> Required action: Output the whole listing exactly, with no pictures.

> Given material:
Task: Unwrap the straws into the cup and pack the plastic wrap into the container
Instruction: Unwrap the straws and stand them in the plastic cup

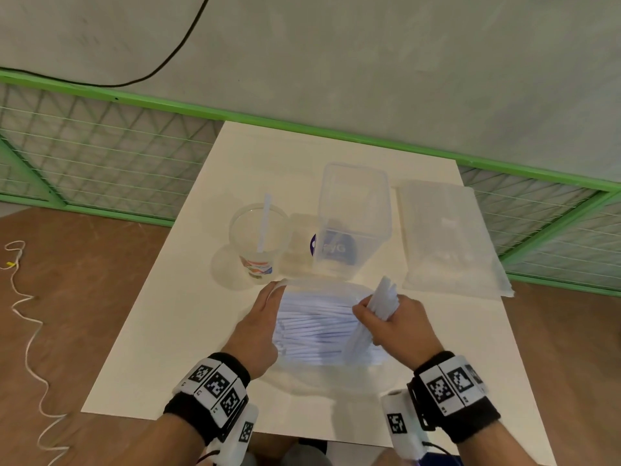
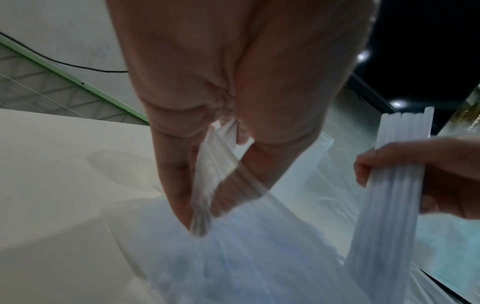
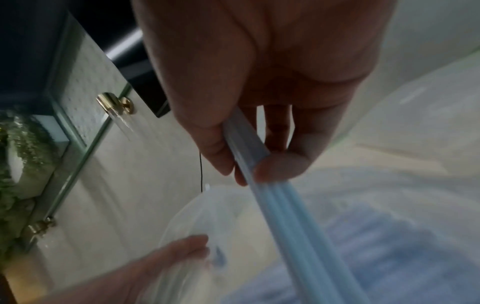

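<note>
A clear plastic bag full of white wrapped straws [image 1: 322, 327] lies on the white board in front of me. My left hand [image 1: 265, 307] pinches the bag's plastic edge [image 2: 207, 185] at its left end. My right hand [image 1: 386, 317] grips a bundle of several straws [image 1: 381, 302], tilted up out of the bag's right side; the same bundle [image 2: 394, 185] [image 3: 280, 201] shows in both wrist views. A clear cup [image 1: 257, 242] with one straw [image 1: 263, 223] in it stands behind the bag, left of a tall clear container [image 1: 353, 223].
A second flat clear plastic bag [image 1: 447, 237] lies at the board's right side. The white board [image 1: 174, 324] rests on a brown table. A green-framed mesh fence [image 1: 100, 153] runs behind. A white cord [image 1: 27, 324] trails over the table at left.
</note>
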Demonstrator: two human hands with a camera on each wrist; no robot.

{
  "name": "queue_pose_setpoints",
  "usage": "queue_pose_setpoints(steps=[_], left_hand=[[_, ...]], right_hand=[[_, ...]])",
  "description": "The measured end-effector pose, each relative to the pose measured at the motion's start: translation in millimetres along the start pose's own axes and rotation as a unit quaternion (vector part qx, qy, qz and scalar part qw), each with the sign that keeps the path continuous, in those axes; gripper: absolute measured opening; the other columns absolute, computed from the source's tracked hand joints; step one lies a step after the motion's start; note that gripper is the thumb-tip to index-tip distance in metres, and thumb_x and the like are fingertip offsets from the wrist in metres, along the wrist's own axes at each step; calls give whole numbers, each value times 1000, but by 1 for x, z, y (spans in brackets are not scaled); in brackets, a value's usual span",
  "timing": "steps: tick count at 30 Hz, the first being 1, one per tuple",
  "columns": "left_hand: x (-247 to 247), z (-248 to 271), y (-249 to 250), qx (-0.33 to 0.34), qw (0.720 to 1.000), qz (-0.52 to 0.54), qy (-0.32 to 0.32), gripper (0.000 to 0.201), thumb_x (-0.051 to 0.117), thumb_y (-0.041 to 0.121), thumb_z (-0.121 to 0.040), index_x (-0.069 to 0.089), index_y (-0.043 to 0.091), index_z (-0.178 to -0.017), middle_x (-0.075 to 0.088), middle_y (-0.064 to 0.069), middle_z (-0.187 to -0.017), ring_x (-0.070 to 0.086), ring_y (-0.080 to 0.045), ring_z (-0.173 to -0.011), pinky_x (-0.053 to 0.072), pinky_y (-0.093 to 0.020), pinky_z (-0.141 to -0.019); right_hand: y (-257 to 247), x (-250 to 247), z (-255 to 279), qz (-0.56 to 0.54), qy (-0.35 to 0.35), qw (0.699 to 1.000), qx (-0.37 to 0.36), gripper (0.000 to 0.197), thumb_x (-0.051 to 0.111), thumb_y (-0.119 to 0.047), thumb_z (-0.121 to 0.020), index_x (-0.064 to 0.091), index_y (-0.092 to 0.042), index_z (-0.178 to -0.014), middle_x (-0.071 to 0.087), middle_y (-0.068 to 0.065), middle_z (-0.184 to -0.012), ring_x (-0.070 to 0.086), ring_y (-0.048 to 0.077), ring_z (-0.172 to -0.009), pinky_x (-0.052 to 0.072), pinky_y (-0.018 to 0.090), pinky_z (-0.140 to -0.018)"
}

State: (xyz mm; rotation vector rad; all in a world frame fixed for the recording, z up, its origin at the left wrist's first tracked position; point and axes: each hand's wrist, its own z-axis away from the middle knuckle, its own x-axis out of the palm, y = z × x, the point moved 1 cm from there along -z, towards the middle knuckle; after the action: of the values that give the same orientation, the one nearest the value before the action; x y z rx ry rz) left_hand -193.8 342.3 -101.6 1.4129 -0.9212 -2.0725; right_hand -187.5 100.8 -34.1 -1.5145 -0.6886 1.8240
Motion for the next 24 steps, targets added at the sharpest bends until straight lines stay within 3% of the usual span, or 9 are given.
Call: queue_pose_setpoints(steps=[4,7,9,17,24], left_hand=[[0,0,-1,-2,1000,-3,0,103,50,-14,-71,4,28,-153,-2,16,-158,20,-11,-144,35,-24,-110],[0,1,1,-3,1000,2,0,103,49,-14,-71,2,29,-153,-4,17,-158,19,-10,-144,33,-22,-110],[0,2,3,1,1000,7,0,102,48,-13,-71,3,28,-153,-4,17,-158,19,-9,-143,32,-20,-109],[-4,4,3,-21,1000,14,-3,104,49,-15,-71,3,28,-153,-6,18,-158,29,-11,-139,40,-26,-106],[-7,5,5,-24,1000,0,-15,104,54,-11,-73,1,29,-153,-7,17,-158,45,-17,-126,44,-22,-97]], right_hand=[[-9,-9,1,-56,28,998,7,15,73,-18,-83,72,-11,-70,71,6,-66,68,17,-52,56,25,-55],[-3,9,2,-14,-33,999,22,13,74,-18,-80,73,-12,-69,71,7,-66,69,16,-54,60,37,-62],[-1,16,2,2,-55,998,24,12,73,-18,-80,73,-13,-69,71,5,-65,68,13,-54,59,38,-65],[-58,-41,-24,-3,20,999,-42,13,74,-17,-81,72,-14,-68,71,5,-60,68,14,-49,51,18,-51],[-100,-64,-39,-67,61,992,-89,10,75,-12,-78,73,-11,-69,72,5,-65,69,25,-53,60,39,-57]])
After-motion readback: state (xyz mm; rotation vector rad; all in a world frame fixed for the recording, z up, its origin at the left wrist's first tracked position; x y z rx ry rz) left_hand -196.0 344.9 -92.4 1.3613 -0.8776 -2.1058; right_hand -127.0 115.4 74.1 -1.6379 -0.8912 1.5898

> Solution for this exercise:
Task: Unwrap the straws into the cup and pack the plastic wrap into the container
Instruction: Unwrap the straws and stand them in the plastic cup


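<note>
A clear plastic bag full of white wrapped straws [image 1: 322, 327] lies on the white board in front of me. My left hand [image 1: 265, 307] pinches the bag's plastic edge [image 2: 207, 185] at its left end. My right hand [image 1: 386, 317] grips a bundle of several straws [image 1: 381, 302], tilted up out of the bag's right side; the same bundle [image 2: 394, 185] [image 3: 280, 201] shows in both wrist views. A clear cup [image 1: 257, 242] with one straw [image 1: 263, 223] in it stands behind the bag, left of a tall clear container [image 1: 353, 223].
A second flat clear plastic bag [image 1: 447, 237] lies at the board's right side. The white board [image 1: 174, 324] rests on a brown table. A green-framed mesh fence [image 1: 100, 153] runs behind. A white cord [image 1: 27, 324] trails over the table at left.
</note>
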Demonstrator: two human hands with a camera on each wrist; no robot.

{
  "name": "queue_pose_setpoints",
  "usage": "queue_pose_setpoints(steps=[_], left_hand=[[_, ...]], right_hand=[[_, ...]])",
  "description": "The measured end-effector pose, each relative to the pose measured at the motion's start: translation in millimetres along the start pose's own axes and rotation as a unit quaternion (vector part qx, qy, qz and scalar part qw), each with the sign that keeps the path continuous, in those axes; gripper: absolute measured opening; the other columns absolute, computed from the source's tracked hand joints; step one lies a step after the motion's start; note that gripper is the thumb-tip to index-tip distance in metres, and thumb_x and the like are fingertip offsets from the wrist in metres, along the wrist's own axes at each step; calls give whole numbers, each value times 1000, but by 1 for x, z, y (spans in brackets are not scaled); in brackets, a value's usual span",
  "timing": "steps: tick count at 30 Hz, the first being 1, one per tuple",
  "columns": "left_hand: x (-247 to 247), z (-248 to 271), y (-249 to 250), qx (-0.33 to 0.34), qw (0.720 to 1.000), qz (-0.52 to 0.54), qy (-0.32 to 0.32), gripper (0.000 to 0.201), thumb_x (-0.051 to 0.117), thumb_y (-0.041 to 0.121), thumb_z (-0.121 to 0.040), index_x (-0.069 to 0.089), index_y (-0.043 to 0.091), index_z (-0.178 to -0.017), middle_x (-0.075 to 0.088), middle_y (-0.064 to 0.069), middle_z (-0.187 to -0.017), ring_x (-0.070 to 0.086), ring_y (-0.080 to 0.045), ring_z (-0.173 to -0.011), pinky_x (-0.053 to 0.072), pinky_y (-0.093 to 0.020), pinky_z (-0.141 to -0.019); right_hand: y (-257 to 247), x (-250 to 247), z (-255 to 279), qz (-0.56 to 0.54), qy (-0.35 to 0.35), qw (0.699 to 1.000), qx (-0.37 to 0.36), gripper (0.000 to 0.197), thumb_x (-0.051 to 0.111), thumb_y (-0.119 to 0.047), thumb_z (-0.121 to 0.020), index_x (-0.064 to 0.091), index_y (-0.092 to 0.042), index_z (-0.178 to -0.014), middle_x (-0.071 to 0.087), middle_y (-0.068 to 0.065), middle_z (-0.184 to -0.012), ring_x (-0.070 to 0.086), ring_y (-0.048 to 0.077), ring_z (-0.172 to -0.009), pinky_x (-0.052 to 0.072), pinky_y (-0.018 to 0.090), pinky_z (-0.140 to -0.018)"
}

State: (xyz mm; rotation vector rad; all in a world frame fixed for the recording, z up, its origin at the left wrist's first tracked position; point and axes: each hand's wrist, its own z-axis away from the middle knuckle, its own x-axis out of the palm, y = z × x, the point moved 1 cm from there along -z, towards the middle knuckle; after the action: of the values that give the same orientation, the one nearest the value before the action; x y z rx ry rz) left_hand -193.8 342.3 -101.6 1.4129 -0.9212 -2.0725; right_hand -187.5 100.8 -34.1 -1.5145 -0.6886 1.8240
Motion for the next 24 steps, targets added at the sharpest bends until straight lines stay within 3% of the usual span, or 9 are given.
Call: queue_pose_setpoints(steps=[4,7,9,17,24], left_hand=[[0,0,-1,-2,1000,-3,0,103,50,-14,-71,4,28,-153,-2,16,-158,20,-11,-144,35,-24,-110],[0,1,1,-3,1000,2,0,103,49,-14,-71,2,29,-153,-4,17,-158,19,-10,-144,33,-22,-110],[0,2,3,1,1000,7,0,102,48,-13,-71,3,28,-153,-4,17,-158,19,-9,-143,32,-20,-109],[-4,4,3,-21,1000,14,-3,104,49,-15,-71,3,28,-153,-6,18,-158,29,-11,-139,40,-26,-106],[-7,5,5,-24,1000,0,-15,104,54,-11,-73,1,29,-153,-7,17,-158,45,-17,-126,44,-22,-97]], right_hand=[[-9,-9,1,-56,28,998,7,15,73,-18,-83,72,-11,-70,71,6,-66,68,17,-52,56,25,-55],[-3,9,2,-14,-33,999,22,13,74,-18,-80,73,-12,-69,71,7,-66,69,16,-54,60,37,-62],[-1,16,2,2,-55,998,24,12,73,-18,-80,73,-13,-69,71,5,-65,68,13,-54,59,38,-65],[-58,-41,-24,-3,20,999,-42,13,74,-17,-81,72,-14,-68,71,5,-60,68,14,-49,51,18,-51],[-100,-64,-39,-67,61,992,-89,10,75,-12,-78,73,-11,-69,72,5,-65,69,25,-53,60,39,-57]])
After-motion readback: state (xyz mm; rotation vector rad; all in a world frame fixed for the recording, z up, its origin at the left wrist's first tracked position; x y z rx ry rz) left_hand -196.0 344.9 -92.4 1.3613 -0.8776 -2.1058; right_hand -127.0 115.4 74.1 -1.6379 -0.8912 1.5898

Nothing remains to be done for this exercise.